• Curr Med Res Opin · Jun 2019

    Mortality, length of stay and costs associated with acute graft-versus-host disease during hospitalization for allogeneic hematopoietic stem cell transplantation.

    • Jingbo Yu, Shreekant Parasuraman, Anshul Shah, and Daniel Weisdorf.
    • a Incyte Corporation, US Medical Affairs , Wilmington , DE , USA.
    • Curr Med Res Opin. 2019 Jun 1; 35 (6): 983-988.
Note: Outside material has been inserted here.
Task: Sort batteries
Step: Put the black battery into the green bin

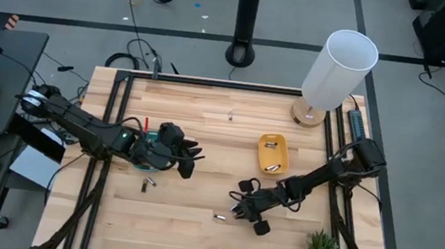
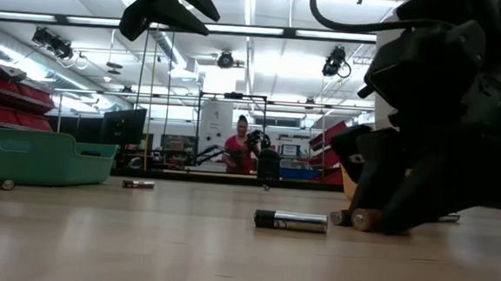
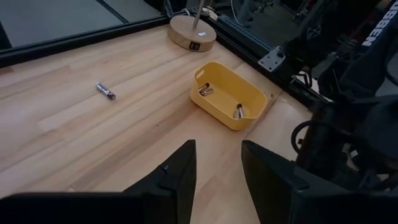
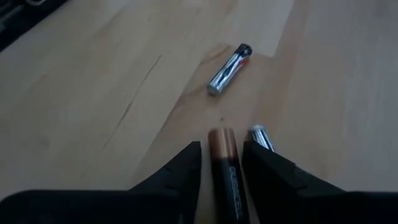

    ObjectiveAcute graft-versus-host disease (aGVHD) is a common and life-threatening complication of allogeneic hematopoietic stem cell transplantation (allo-HSCT). The extent to which aGVHD increases inpatient costs associated with allo-HSCT has not been thoroughly evaluated. In this analysis, mortality, hospital length of stay (LOS) and costs associated with aGVHD during allo-HSCT admissions are evaluated.MethodsThis is a retrospective analysis of discharge records from the National Inpatient Sample database for patients receiving allo-HSCT between 1 January 2009 and 31 December 2013. Allo-HSCT discharges with an aGVHD diagnosis were included in the aGVHD group and those without any graft-versus-host disease (GVHD) diagnosis comprised the non-GVHD group. Mortality, LOS and costs were compared between the two groups, as well as within subgroups, including age (<18 vs. ≥18 years) and survival status (alive vs. deceased) at discharge.ResultsOverall, mortality (16.2% vs. 5.3%; p < .01), median hospital LOS (42.0 vs. 26.0 days; p < .01) and median total costs ($173,144 vs. $98,982; p < .01) were significantly increased in patients with aGVHD versus those without GVHD during hospitalizations for allo-HSCT, irrespective of age group. Patients with aGVHD who were <18 years of age had a lower mortality rate but greater hospital LOS and total costs versus patients aged ≥18 years. Patients who died during allo-HSCT hospitalization had longer LOS and incurred greater costs than those who survived in both the aGVHD and non-GVHD groups.ConclusionOccurrence of aGVHD during allo-HSCT admissions resulted in a tripling of the mortality rate and a near doubling of hospital LOS and total costs. In addition, death during allo-HSCT hospitalizations was associated with greater healthcare utilization and costs. Effectively mitigating aGVHD may improve survival and substantially reduce hospital LOS and costs for allo-HSCT.